[Entries shown Boundary: Start]

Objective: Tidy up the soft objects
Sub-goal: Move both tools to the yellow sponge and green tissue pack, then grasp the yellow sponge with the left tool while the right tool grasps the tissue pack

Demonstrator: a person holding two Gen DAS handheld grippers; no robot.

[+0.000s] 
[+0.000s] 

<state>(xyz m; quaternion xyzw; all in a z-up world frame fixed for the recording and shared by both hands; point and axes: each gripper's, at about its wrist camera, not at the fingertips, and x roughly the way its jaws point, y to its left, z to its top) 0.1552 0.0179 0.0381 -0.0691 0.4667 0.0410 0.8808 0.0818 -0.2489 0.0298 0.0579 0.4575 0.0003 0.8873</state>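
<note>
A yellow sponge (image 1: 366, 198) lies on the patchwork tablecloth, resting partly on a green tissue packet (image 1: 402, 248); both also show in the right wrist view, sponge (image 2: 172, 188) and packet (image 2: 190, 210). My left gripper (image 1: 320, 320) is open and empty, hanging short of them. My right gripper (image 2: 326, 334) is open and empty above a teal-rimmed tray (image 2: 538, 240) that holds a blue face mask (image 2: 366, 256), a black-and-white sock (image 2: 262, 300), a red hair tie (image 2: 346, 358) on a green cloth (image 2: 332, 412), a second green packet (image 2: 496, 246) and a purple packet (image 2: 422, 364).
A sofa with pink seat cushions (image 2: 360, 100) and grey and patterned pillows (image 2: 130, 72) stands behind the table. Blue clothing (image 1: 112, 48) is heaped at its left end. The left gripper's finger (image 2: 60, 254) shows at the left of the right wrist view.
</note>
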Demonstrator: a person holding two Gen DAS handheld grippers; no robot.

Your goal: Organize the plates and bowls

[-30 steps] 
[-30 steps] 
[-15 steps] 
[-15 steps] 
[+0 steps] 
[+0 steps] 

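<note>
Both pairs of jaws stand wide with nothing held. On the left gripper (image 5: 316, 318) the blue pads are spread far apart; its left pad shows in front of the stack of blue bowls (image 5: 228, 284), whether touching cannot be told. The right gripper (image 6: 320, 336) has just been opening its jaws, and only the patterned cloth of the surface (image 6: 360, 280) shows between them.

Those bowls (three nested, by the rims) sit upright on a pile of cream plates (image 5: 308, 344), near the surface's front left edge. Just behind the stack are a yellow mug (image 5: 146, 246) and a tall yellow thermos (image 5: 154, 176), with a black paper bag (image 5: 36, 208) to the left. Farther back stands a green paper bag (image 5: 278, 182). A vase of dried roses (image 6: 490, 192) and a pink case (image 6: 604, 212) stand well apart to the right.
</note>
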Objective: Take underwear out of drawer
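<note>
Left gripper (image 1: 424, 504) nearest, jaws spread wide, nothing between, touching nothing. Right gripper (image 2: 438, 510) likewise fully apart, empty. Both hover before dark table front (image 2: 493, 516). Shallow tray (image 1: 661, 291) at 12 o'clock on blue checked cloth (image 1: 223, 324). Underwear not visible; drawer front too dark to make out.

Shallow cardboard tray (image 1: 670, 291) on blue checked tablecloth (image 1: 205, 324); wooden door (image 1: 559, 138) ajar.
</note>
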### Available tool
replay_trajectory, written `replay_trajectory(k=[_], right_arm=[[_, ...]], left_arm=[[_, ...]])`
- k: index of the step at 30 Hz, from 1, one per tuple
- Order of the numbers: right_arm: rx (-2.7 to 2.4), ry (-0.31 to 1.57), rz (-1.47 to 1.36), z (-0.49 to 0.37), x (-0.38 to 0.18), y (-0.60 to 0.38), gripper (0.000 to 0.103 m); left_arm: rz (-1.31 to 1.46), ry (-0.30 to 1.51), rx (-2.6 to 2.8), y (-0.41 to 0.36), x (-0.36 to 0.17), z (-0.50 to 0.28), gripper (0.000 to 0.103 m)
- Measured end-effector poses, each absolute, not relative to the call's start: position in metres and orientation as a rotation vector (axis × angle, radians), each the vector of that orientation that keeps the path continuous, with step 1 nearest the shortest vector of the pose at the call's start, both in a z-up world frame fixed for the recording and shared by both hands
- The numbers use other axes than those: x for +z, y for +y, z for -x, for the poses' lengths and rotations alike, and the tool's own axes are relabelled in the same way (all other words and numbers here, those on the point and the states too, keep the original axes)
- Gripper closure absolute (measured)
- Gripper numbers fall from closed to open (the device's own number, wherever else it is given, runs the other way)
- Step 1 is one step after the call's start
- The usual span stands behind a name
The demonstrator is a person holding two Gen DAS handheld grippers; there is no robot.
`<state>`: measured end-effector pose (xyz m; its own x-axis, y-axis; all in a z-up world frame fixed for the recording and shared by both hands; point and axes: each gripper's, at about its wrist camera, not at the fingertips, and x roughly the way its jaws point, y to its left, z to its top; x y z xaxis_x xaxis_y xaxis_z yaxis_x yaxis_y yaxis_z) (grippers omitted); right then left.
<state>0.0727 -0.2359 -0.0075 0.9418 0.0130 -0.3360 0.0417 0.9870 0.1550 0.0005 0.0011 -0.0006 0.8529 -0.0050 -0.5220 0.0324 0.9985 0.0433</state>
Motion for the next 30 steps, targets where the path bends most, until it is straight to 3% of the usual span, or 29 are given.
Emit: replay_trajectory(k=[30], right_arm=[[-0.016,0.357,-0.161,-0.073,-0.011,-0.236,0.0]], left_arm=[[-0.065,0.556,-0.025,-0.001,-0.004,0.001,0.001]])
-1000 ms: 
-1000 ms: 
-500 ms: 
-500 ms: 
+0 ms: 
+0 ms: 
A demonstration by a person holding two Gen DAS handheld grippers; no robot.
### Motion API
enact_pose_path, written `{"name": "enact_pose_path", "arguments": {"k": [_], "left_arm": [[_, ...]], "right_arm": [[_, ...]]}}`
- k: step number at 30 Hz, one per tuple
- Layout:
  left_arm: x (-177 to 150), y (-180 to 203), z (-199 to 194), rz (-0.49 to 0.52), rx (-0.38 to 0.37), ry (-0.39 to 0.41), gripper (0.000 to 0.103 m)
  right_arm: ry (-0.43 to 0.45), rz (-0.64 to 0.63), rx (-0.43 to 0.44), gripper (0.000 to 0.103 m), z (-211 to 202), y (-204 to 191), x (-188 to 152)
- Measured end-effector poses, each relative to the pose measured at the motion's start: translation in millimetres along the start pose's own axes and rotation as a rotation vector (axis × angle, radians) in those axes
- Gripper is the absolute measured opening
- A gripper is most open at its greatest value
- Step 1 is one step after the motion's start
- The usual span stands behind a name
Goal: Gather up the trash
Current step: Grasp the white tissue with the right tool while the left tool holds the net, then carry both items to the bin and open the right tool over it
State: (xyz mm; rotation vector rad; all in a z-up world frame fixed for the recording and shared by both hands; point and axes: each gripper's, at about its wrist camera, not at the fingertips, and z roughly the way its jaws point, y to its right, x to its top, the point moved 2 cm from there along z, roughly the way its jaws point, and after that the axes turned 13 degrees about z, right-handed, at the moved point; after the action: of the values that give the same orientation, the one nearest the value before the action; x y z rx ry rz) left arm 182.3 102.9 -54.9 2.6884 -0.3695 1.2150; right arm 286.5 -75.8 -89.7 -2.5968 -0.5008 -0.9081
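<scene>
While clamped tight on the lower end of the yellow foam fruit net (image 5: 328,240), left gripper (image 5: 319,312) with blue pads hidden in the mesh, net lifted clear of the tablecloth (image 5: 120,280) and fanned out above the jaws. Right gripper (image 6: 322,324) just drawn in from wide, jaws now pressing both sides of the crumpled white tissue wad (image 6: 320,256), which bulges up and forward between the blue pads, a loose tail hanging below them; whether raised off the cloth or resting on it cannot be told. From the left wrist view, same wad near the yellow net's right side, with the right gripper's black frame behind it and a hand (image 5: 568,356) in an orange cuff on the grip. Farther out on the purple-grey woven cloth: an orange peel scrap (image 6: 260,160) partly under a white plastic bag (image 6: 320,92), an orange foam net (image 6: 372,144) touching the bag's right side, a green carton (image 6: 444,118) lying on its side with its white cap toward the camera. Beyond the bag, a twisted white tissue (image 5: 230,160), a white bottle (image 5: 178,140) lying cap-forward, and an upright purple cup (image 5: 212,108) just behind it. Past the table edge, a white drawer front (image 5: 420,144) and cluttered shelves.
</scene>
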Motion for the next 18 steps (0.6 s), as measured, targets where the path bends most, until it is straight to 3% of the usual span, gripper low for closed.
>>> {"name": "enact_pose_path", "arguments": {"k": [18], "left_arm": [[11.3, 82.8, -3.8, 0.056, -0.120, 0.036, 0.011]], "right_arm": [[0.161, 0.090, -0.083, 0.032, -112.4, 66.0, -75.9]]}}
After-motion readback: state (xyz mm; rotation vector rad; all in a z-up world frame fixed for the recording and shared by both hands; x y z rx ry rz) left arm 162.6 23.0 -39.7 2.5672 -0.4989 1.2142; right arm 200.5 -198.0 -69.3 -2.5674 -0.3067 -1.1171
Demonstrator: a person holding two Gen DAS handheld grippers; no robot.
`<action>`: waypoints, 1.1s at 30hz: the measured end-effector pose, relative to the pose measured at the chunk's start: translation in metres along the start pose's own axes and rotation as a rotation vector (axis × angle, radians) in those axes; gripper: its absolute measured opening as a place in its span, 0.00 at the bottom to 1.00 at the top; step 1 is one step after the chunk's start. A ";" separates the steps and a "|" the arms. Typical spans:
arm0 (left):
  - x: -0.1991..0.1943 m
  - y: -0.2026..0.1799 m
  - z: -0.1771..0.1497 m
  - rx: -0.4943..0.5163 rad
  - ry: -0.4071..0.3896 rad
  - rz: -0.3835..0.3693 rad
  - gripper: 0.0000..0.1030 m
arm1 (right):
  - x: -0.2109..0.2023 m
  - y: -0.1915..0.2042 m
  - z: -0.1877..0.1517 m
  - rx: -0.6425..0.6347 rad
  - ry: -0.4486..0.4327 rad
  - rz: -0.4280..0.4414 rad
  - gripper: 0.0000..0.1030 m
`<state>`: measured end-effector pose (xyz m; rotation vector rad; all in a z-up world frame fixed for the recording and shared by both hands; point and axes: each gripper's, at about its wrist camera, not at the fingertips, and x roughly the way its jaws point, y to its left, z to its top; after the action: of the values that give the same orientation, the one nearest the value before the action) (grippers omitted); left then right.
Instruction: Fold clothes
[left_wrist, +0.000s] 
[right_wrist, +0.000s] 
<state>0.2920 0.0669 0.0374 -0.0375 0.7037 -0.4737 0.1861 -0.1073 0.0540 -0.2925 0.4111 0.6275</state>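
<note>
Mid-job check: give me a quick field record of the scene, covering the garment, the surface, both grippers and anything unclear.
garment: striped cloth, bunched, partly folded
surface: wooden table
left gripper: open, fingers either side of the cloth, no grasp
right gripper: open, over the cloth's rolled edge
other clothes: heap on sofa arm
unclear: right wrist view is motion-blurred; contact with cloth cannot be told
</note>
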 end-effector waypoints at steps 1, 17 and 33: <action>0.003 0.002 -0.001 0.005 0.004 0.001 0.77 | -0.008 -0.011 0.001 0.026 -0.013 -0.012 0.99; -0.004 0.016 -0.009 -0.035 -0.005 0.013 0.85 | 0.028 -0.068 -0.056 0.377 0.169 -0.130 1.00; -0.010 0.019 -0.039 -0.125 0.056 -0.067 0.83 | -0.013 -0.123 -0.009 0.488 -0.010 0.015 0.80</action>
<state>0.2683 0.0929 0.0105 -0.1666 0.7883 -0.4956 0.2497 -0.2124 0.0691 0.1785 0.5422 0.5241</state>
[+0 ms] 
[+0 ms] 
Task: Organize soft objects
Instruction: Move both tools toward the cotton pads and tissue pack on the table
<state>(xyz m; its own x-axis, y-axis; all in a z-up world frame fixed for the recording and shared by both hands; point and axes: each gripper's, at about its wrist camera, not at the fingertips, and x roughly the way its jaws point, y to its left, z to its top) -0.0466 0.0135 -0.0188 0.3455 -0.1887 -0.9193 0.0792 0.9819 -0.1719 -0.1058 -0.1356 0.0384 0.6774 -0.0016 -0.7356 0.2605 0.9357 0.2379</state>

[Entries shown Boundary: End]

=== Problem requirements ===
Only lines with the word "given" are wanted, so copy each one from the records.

=== Problem solution ===
- Gripper numbers fall from closed to open (the device's own number, wherever else it is given, runs the other way)
Motion for the next 30 steps, targets where the path bends most, until it is straight to 3% of the usual span, or 29 are given.

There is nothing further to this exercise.